It wasn’t just history. It was perfection.
The Liverpool boys basketball team rallied late in the fourth quarter to defeat Half Hollow Hills East 71-65 Sunday at Binghamton’s Floyd L. Maines Veterans Memorial Arena and, by doing so, secured its first state Class AA championship.
“It feels great to bring a state title back to Liverpool,” said senior guard Charles Pride, the state tournament MVP, who said the 26-0 season culminated a year’s worth of work that started when the Warriors lost to Fairport in the 2017 state semifinal.
“It’s the best feeling in the world,” said senior forward Noah Issakainen. “I wouldn’t trade this feeling for anything else.”
Just as in so many of its post-season games, it took everyone in Liverpool’s main rotation to produce a big win, something that kept happening throughout 26 consecutive outings.
“26-0 is not easy to do,” said head coach Ryan Blackwell. “We could have lost a lot of different games, but so many guys stepped up and made play after play.””
A long time had passed since Liverpool reached this ultimate stage – 30 years, to be precise. The memory of that 1988 team which fell 77-67 to Rochester McQuaid in the state title game added even more motivation for the Warriors.
Winning would require a quick turnaround from a tough 70-67 victory over defending champion Mount Vernon in the previous day’s semifinal, while Hills East had an easier time of it putting away McQuaid 82-66 in the other semifinal.
Defensively, the Warriors’ main task was containing Thunderbirds guard Savion Lewis, a 6-foot-3 senior whose vast overall skills helped him earn the Mr. New York Basketball award from the Basketball Coaches Association of New York.

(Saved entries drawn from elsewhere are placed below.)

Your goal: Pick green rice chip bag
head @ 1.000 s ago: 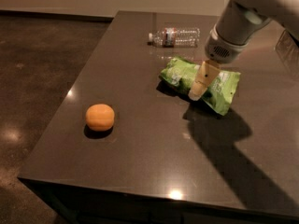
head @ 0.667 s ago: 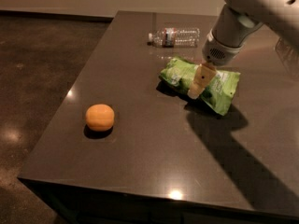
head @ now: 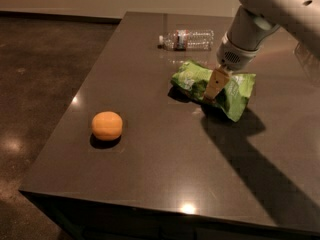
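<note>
**Gripper (head: pixel 214 89) down on green rice chip bag (head: pixel 236 93): grasp step, no lift yet**

Hangs off the arm (head: pixel 250 34) coming in from top right, tip at about mid-bag. Touching it or just above; cannot tell which. Cannot tell either whether open or closed from this angle.

Bag position: flat on the dark table (head: pixel 150 174), right of centre, toward the far half. Well apart from the orange fruit (head: pixel 107 125) at near left. Near but not touching the clear plastic bottle (head: pixel 189 39) lying behind it.

Orientation: long axis roughly left-right across the table, skewed so the left end sits farther back and the right end comes nearer the camera. Crumpled and puffy, no clean flat face up. Met by the gripper around mid-length.

Judged step: end of approach, start of grasp. Probably not off the table yet, going by the shadow tight under the left end.

Next move, as a guess: close across the short axis, pinch enough film to hold, then raise straight up. Needs a firm bite, since crinkly film is likely to slide or bunch. Worth watching for drag toward the bottle, and for a one-corner grab leaving the rest hanging.
</note>
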Motion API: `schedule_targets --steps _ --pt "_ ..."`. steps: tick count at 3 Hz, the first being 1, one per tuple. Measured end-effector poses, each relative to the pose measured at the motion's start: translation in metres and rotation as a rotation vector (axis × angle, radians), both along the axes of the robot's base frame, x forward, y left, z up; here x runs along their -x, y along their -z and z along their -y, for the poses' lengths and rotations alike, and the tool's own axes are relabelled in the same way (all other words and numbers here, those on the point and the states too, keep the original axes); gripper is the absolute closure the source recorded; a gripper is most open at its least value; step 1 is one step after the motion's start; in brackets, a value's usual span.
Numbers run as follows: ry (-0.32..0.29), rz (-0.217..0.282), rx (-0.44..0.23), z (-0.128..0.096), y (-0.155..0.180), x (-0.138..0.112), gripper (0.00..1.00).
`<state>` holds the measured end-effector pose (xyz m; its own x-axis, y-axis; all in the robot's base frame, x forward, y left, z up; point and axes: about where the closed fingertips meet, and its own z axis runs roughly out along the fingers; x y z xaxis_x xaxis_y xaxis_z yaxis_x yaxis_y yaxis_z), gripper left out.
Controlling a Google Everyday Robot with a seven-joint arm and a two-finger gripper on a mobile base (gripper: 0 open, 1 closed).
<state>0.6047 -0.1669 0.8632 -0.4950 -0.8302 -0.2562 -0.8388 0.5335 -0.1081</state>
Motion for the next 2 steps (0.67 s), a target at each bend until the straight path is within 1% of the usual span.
schedule_targets --steps 1,2 --pt "-0.02 0.015 -0.037 -0.004 -0.019 0.004 0.85" --pt "-0.067 0.06 -0.095 -0.01 -0.057 0.011 1.0"
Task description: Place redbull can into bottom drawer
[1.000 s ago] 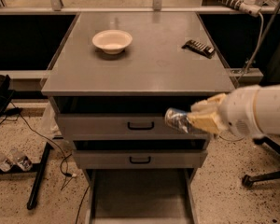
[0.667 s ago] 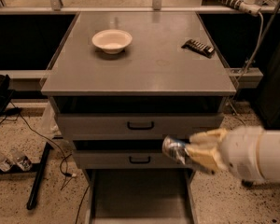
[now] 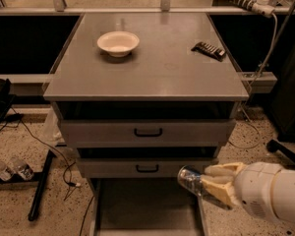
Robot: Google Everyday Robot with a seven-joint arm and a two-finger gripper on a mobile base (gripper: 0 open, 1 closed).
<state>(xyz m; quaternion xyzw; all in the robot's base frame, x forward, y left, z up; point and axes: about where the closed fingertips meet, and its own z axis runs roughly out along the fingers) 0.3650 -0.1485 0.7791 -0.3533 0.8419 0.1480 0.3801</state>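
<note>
My gripper [image 3: 214,183] is at the lower right, in front of the cabinet, and is shut on the redbull can [image 3: 190,179], a shiny silver-blue cylinder held sideways with its end pointing left. The can hangs just above the right side of the bottom drawer [image 3: 145,208], which is pulled out and shows a plain grey floor. The can sits a little below the handle of the middle drawer [image 3: 147,168].
A white bowl [image 3: 118,43] and a dark ribbed bar [image 3: 209,49] lie on the cabinet top [image 3: 152,68]. The top drawer [image 3: 147,132] is closed. Cables and a black stand [image 3: 42,181] are on the floor at left; a chair base [image 3: 285,149] at right.
My gripper has moved down with the can, from the level of the top drawer to just above the open bottom drawer.
</note>
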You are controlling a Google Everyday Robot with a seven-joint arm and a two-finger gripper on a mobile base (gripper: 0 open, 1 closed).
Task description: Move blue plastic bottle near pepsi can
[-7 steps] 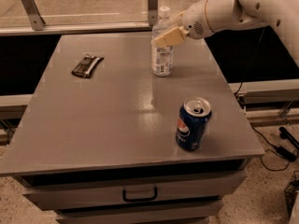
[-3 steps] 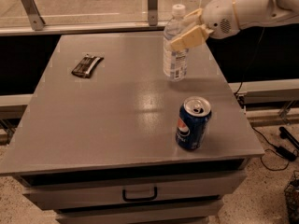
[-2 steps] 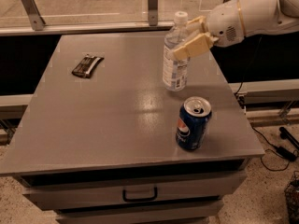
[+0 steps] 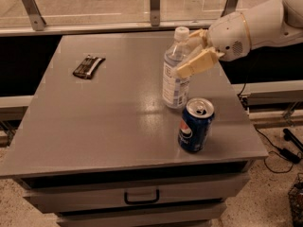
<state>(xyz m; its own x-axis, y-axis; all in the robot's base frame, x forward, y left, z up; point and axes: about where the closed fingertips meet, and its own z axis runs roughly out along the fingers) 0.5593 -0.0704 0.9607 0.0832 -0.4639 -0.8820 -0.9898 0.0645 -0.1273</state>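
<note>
The blue plastic bottle (image 4: 175,74), clear with a white cap and white label, stands upright on the grey table (image 4: 109,112), just behind and left of the pepsi can (image 4: 195,125). The can is dark blue with a round logo and silver top, near the table's front right corner. My gripper (image 4: 191,56) reaches in from the right, its cream fingers (image 4: 198,63) around the bottle's upper part, shut on it.
A dark flat snack wrapper (image 4: 88,66) lies at the table's back left. A drawer with a black handle (image 4: 142,197) is under the tabletop. A rail with metal posts (image 4: 154,6) runs behind the table. Cables (image 4: 284,150) lie on the floor at right.
My gripper has carried the bottle from the back of the table forward toward the can. The bottle now stands close beside it. The can and wrapper have not moved.
</note>
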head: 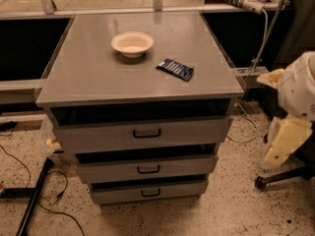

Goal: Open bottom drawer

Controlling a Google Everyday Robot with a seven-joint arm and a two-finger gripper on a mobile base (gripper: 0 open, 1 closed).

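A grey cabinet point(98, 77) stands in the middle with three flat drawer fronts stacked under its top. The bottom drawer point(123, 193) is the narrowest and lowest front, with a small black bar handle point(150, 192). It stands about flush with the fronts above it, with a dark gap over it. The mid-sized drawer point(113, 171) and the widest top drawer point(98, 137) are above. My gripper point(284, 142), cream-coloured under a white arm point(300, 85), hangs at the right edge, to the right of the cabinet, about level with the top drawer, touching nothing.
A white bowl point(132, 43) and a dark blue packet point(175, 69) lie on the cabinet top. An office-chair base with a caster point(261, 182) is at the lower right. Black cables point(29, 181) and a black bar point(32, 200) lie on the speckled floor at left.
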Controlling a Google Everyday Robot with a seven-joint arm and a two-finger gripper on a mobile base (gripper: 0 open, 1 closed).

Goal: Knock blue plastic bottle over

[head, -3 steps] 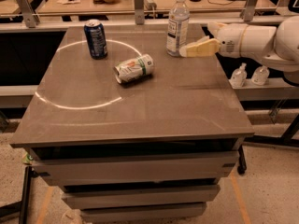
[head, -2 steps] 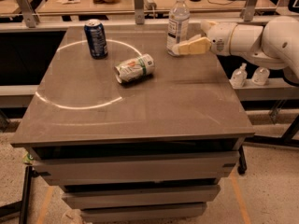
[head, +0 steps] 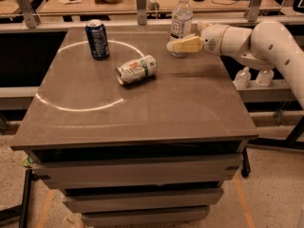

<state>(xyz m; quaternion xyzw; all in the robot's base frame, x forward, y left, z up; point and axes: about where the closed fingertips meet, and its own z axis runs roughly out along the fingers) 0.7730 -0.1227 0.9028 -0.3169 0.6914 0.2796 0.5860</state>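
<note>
The gripper has slid to the left over the back of the table. A second ago it was just at the right side of the bottle, and now it sits across the low part of the bottle, with its tip poking out a little past the bottle's left side. The white arm has come along with it, so more of the arm now hangs over the table's back right corner, and its round end is closer to the bottle than before.
</note>
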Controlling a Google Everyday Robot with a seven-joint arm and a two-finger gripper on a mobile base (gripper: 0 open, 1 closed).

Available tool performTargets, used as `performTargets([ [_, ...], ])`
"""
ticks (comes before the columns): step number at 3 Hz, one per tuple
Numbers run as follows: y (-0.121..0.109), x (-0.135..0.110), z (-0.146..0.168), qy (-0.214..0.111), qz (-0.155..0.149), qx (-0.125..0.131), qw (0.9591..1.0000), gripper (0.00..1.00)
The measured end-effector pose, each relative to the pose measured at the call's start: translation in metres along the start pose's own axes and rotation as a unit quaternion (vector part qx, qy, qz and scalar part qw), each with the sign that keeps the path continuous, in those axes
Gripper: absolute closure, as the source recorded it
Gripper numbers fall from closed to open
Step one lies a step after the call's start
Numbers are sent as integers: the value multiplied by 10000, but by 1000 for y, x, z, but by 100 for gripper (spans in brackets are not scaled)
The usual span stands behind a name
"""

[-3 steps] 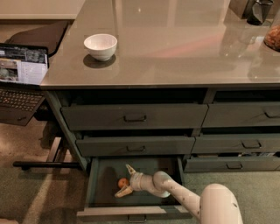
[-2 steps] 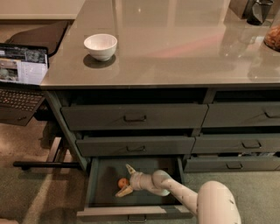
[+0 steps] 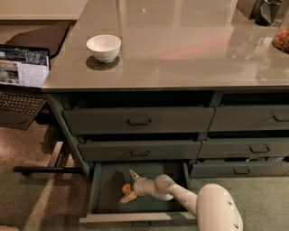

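My gripper point(image 3: 129, 186) reaches down into the open bottom drawer point(image 3: 135, 217) of the grey cabinet. Its two pale fingers point(image 3: 133, 174) are spread apart, one above and one below a small orange fruit point(image 3: 127, 188) lying on the drawer floor. The orange sits between the fingertips, at their left end, and they are not closed on it. The white arm point(image 3: 212, 207) comes in from the lower right.
A white bowl point(image 3: 104, 47) stands on the grey countertop point(image 3: 180, 45). The upper drawers point(image 3: 137, 120) are closed. An open laptop point(image 3: 22, 76) sits on a low stand at the left. A dark container point(image 3: 266, 11) and a snack jar point(image 3: 282, 38) are at the counter's far right.
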State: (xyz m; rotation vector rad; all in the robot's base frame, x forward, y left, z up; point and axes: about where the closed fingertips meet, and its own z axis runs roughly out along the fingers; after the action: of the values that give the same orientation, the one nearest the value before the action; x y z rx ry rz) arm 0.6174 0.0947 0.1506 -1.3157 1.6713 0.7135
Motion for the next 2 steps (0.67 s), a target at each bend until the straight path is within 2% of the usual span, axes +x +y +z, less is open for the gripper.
performTargets([
  [1, -1, 8, 4, 113, 34, -13, 9999, 20],
  [2, -1, 9, 5, 120, 38, -10, 9999, 43],
])
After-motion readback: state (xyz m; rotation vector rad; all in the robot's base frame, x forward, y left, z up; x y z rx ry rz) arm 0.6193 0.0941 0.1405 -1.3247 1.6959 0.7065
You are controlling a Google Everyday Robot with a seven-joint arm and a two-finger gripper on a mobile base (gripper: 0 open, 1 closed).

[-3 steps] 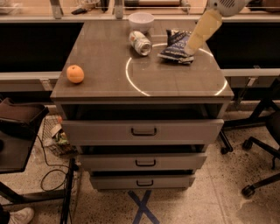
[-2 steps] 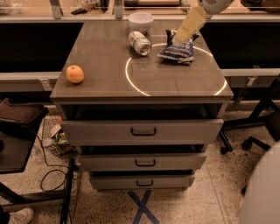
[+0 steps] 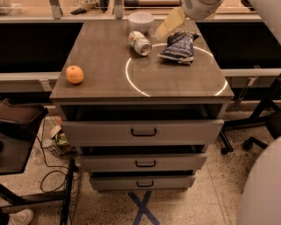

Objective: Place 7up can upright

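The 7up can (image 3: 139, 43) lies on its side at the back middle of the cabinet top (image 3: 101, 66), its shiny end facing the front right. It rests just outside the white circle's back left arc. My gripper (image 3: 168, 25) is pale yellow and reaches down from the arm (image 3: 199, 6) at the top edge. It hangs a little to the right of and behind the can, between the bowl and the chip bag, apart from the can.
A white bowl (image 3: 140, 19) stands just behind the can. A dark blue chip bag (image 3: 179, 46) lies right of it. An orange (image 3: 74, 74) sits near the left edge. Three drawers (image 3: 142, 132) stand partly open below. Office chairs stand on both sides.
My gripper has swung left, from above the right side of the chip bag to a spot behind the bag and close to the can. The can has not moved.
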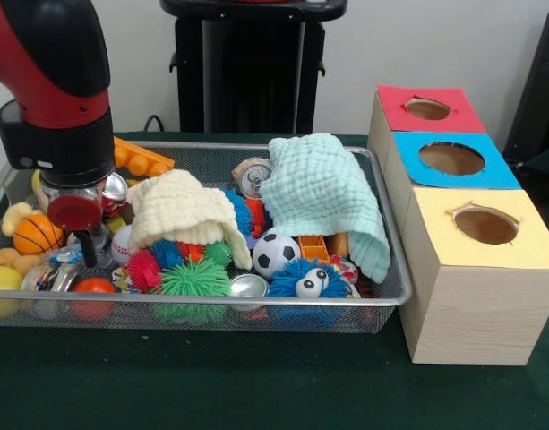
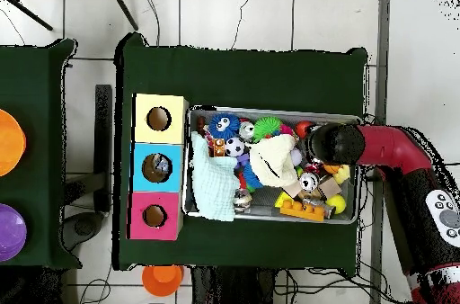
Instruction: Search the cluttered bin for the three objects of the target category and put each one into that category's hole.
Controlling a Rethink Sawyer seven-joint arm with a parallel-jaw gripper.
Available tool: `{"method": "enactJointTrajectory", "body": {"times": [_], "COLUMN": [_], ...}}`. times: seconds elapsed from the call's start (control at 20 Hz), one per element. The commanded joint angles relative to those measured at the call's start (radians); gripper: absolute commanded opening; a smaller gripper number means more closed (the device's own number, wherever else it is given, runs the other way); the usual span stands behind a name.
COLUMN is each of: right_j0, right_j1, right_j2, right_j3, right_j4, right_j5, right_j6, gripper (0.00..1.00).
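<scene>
1. The black gripper (image 1: 84, 244) hangs low over the wire-mesh bin's (image 1: 392, 288) end farthest from the boxes; its jaw state cannot be determined.
2. The orange basketball-patterned ball (image 1: 36, 233) lies just beside it, away from the boxes.

the bin (image 1: 386, 296) is made of fine silvery wire mesh. two cloths with a soft, waffled weave are seen, one mint (image 1: 326, 193) and one cream (image 1: 180, 210). the spiky balls (image 1: 195, 279) look rubbery and matt. the soccer ball (image 1: 276, 253) and orange basketball (image 1: 37, 233) appear smooth. a shiny metal can (image 1: 252, 176) is seen. the boxes (image 1: 476, 296) are of pale wood grain, topped with matt coloured paper. the worktop (image 1: 211, 385) is covered in dark green felt-like cloth. the arm's shell (image 1: 41, 54) is glossy red plastic.
</scene>
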Motion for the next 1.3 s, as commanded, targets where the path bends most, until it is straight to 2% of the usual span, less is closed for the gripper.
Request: {"method": "enactJointTrajectory", "body": {"times": [0.05,0.5,0.85,1.3], "right_j0": [0.008,0.048,0.056,0.079], "right_j1": [0.047,0.048,0.051,0.051], "right_j2": [0.007,-0.029,-0.057,-0.086], "right_j3": [-0.033,-0.057,-0.043,-0.052], "right_j4": [-0.091,-0.138,-0.178,-0.199], "right_j5": [-0.038,-0.007,-0.013,0.027], "right_j6": [-0.142,-0.108,-0.075,-0.052], "gripper": [1.00,1.00,1.00,1.00]}}
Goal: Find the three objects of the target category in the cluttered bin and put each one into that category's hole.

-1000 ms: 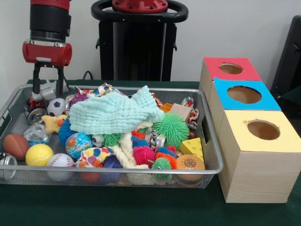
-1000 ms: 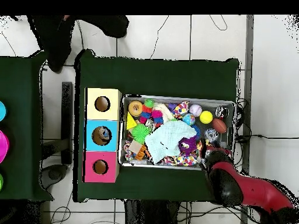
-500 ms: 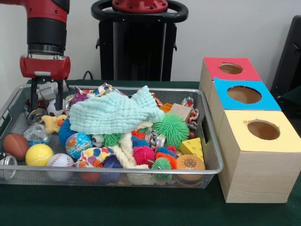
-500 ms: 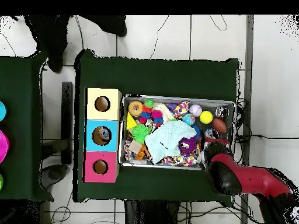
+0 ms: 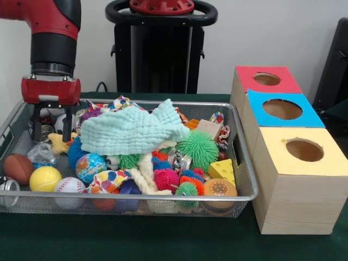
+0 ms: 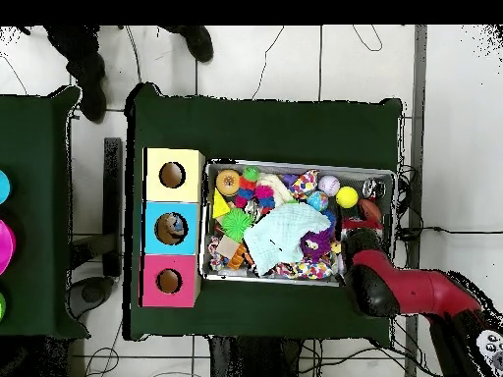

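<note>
- Front view: wire mesh bin (image 5: 246, 179) on green table (image 5: 163, 239), long axis running left-right, crammed with toys.
- Gripper (image 5: 52, 133) hangs down into the bin's far left corner; two dark fingers (image 5: 37, 129) stand apart, nothing visibly between them, tips low among the clutter. Red wrist block above them.
- Just beside the fingers: a metal can (image 5: 41, 132) lying on its side, a small soccer ball (image 5: 61, 124) behind, a yellow rubber duck (image 5: 60, 143) just to the right.
- Left end of bin: brown football (image 5: 18, 168), yellow tennis ball (image 5: 44, 178), baseball (image 5: 69, 187), globe ball (image 5: 90, 166), crumpled clear plastic (image 5: 41, 154), second can (image 5: 7, 187) at the near left corner.
- Pale mint cloth (image 5: 133, 130) draped over the middle heap, long axis left-right.
- Right half: green spiky ball (image 5: 197, 148), pink spiky ball (image 5: 166, 178), cheese wedge (image 5: 223, 171), toy burger (image 5: 219, 189), plain wooden block (image 5: 209, 128).
- Target category is not identifiable from the pictures; no writing, label or brand readable anywhere.
- Three wooden boxes in a row right of the bin, each with a round hole on top: red box (image 5: 283, 81) farthest, blue box (image 5: 307, 114) middle, yellow box (image 5: 331, 160) nearest. Row runs near-to-far, touching one another.
- Overhead view: red arm (image 6: 408, 291) reaches across the bin's (image 6: 295, 164) corner, covering the gripper. Boxes sit in a column against the bin's short end: yellow box (image 6: 189, 162), blue box (image 6: 149, 228), red box (image 6: 149, 285). Something dark-and-light shows inside the blue hole; cannot tell what.
</note>
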Controlling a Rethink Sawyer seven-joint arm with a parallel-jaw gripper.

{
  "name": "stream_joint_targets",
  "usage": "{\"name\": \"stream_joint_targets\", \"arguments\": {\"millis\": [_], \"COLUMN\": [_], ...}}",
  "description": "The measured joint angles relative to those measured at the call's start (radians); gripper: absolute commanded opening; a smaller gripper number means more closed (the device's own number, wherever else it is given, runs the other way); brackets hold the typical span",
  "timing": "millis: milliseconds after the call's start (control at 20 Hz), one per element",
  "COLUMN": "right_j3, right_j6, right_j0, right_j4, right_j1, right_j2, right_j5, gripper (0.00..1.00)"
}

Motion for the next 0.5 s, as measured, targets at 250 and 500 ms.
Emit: {"name": "stream_joint_targets", "arguments": {"millis": [250, 500], "right_j3": [-0.044, -0.085], "right_j6": [0.000, 0.000], "right_j0": [0.006, 0.013], "right_j4": [-0.018, -0.028], "right_j1": [0.026, 0.056], "right_j2": [-0.001, -0.024], "right_j5": [-0.008, -0.008], "gripper": [1.00, 1.00]}}
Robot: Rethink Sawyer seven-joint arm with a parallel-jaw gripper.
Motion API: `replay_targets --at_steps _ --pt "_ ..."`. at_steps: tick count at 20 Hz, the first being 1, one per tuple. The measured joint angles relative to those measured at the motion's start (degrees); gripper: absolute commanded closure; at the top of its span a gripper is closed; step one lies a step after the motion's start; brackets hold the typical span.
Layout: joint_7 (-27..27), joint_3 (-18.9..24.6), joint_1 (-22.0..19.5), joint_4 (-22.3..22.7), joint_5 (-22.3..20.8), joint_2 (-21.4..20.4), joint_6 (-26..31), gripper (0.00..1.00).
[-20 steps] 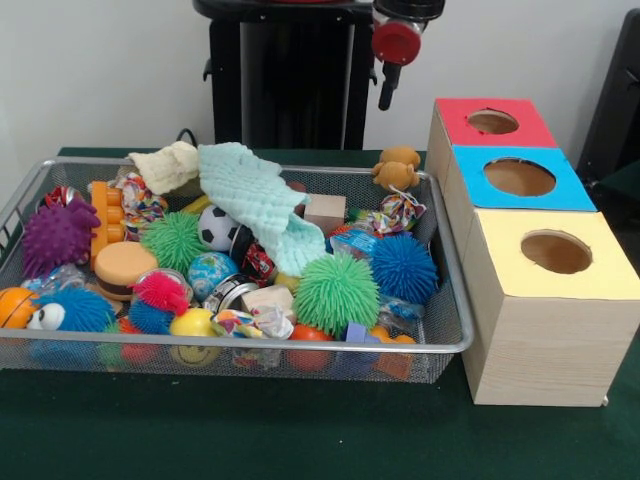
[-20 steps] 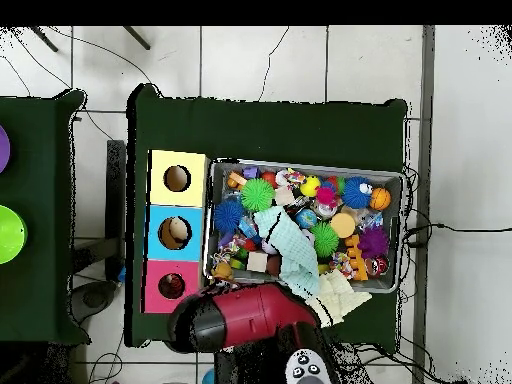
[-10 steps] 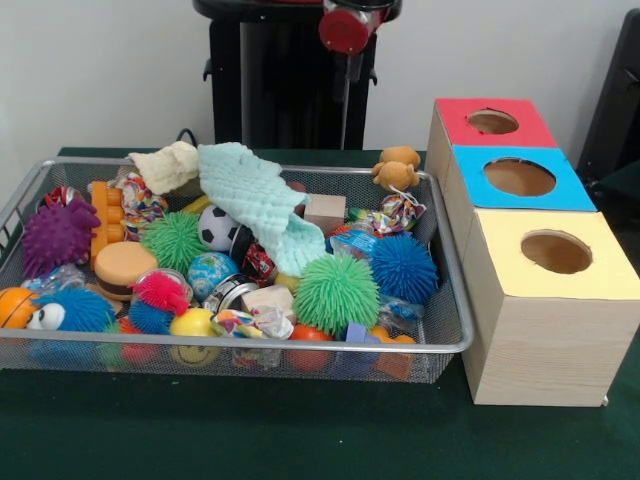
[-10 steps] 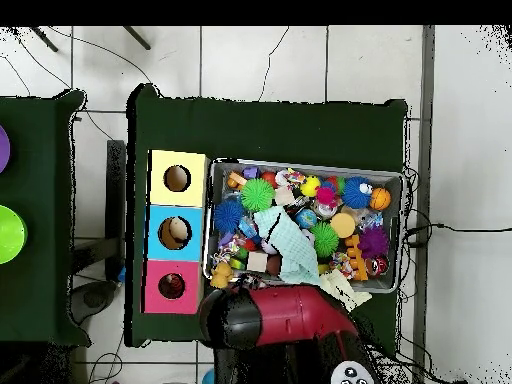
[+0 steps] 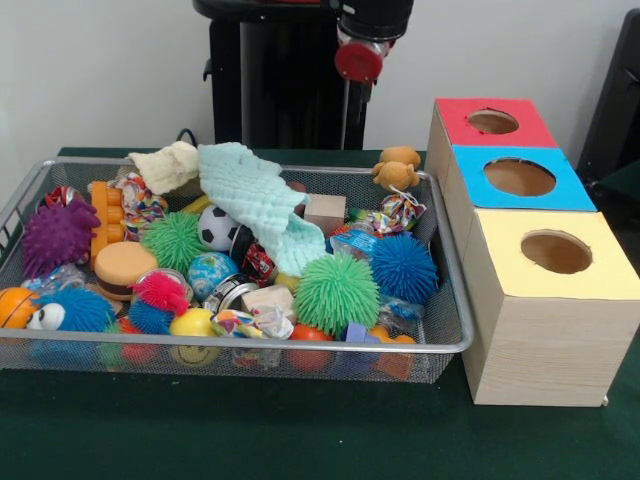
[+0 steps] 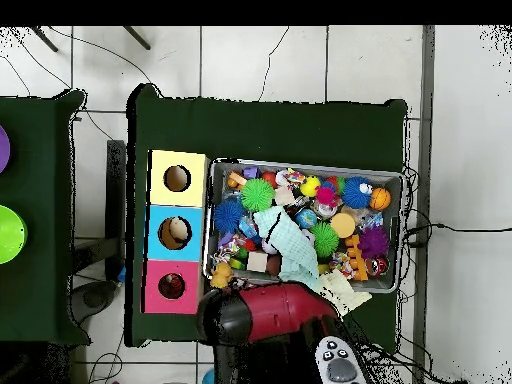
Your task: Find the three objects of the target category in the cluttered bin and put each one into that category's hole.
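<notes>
The silver wire-mesh bin (image 5: 300,346) is full of toys on the green table. A tan-orange plush bear (image 5: 396,168) sits at the bin's far right corner, by the rim; it also shows in the overhead view (image 6: 222,275). No striped tiger shows. The red-panelled hole (image 5: 492,121) tops the far end of the pale wooden box and shows in the overhead view too (image 6: 171,286). My gripper (image 5: 347,112) hangs high behind the bin's far edge, left of the bear and well above it. In the overhead view my red arm (image 6: 265,312) covers it.
The blue-panelled hole (image 5: 519,177) and the yellow-panelled hole (image 5: 556,251) lie nearer on the same box. A mint cloth (image 5: 255,200) drapes over the bin's middle. Green (image 5: 336,291), blue (image 5: 403,267) and purple (image 5: 58,236) spiky balls, rope toys and wooden blocks crowd the bin.
My arm swung left in the front view, from near the red hole toward the bin's far edge, then came slightly right and lower. The toys have not moved.
</notes>
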Motion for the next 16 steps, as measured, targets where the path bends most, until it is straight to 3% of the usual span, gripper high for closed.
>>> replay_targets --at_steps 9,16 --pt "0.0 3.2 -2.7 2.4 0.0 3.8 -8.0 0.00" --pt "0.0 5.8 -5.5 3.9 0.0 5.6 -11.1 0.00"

That didn’t happen early, as Hills East scored the game’s first seven points and forced the Warriors to use a time-out less than two minutes into the game. More alarming was the two early fouls that sent Nas Johnson to the bench.
Settling for 3-point attempts that mostly fell off the mark, the Warriors saw its deficit grow to 17-7 by the end of the first quarter, with Lewis earning eight of those points.
And that was just a warm-up for the second quarter, where Lewis scored the first five points and then put up seven straight points to answer a 9-0 Liverpool run. Yet the Warriors didn’t let it get way. Issakainen succeeded where his teammates could not, drilling four 3-pointers to keep Liverpool within range.
But the 24 points put up by Lewis had Hills East in front, 37-30, at halftime. Blackwell said that, in order to effectively deal with him, the Warriors mixed up 2-3 zone and man-to-man defenses, which proved effective – Lewis only had eight more points the rest of the way.
Meanwhile, sparked by Johnson’s return, Liverpool’s offense began to click With a 15-6 push,Liverpool went in front, and took a 52-51 lead to the final period. Johnson would score all of his 13 points in the second half.
They would go back and forth for most of the fourth quarter, with little separation. Trailing by three, 63-60, the Warriors got big back-to-back baskets from Alan Willmes Jr. to regain the lead with 2:20 left.
Liverpool would not trail again, but the issue was in doubt in the final minute, and it only figured that Pride would deliver the decisive blow, a mid-range jumper with 17 seconds left that stretched Liverpool’s lead to 69-65.
Pride, who finished with 18 points, seven rebounds and six assists, said that the original play was designed to go inside to Johnson, but with Hills East covering him, it left Pride wide-open, and he delivered.
Johnson’s clinching free throws capped an 11-2 closing burst. Issakainen, with 17 points, and Willmes, with 16 points, provided perfect scoring balance as Kyle Butler recorded seven assists and three steals.
The final horn triggered a long celebration that continued when the team ventured back to Liverpool, accompanied by a contingent of Moyers’ Corners Fire Department trucks.
Once things died down, though, the Warriors turned its attention to the state Federation Tournament of Champions that takes place this weekend at Glens Falls’ Cool Insuring Arena.
On Friday night at 7:45, Liverpool faces New York City PSAL champion South Shore in the semifinals. The winner goes to Saturday night’s title game against Long Island Lutheran or Stepniac.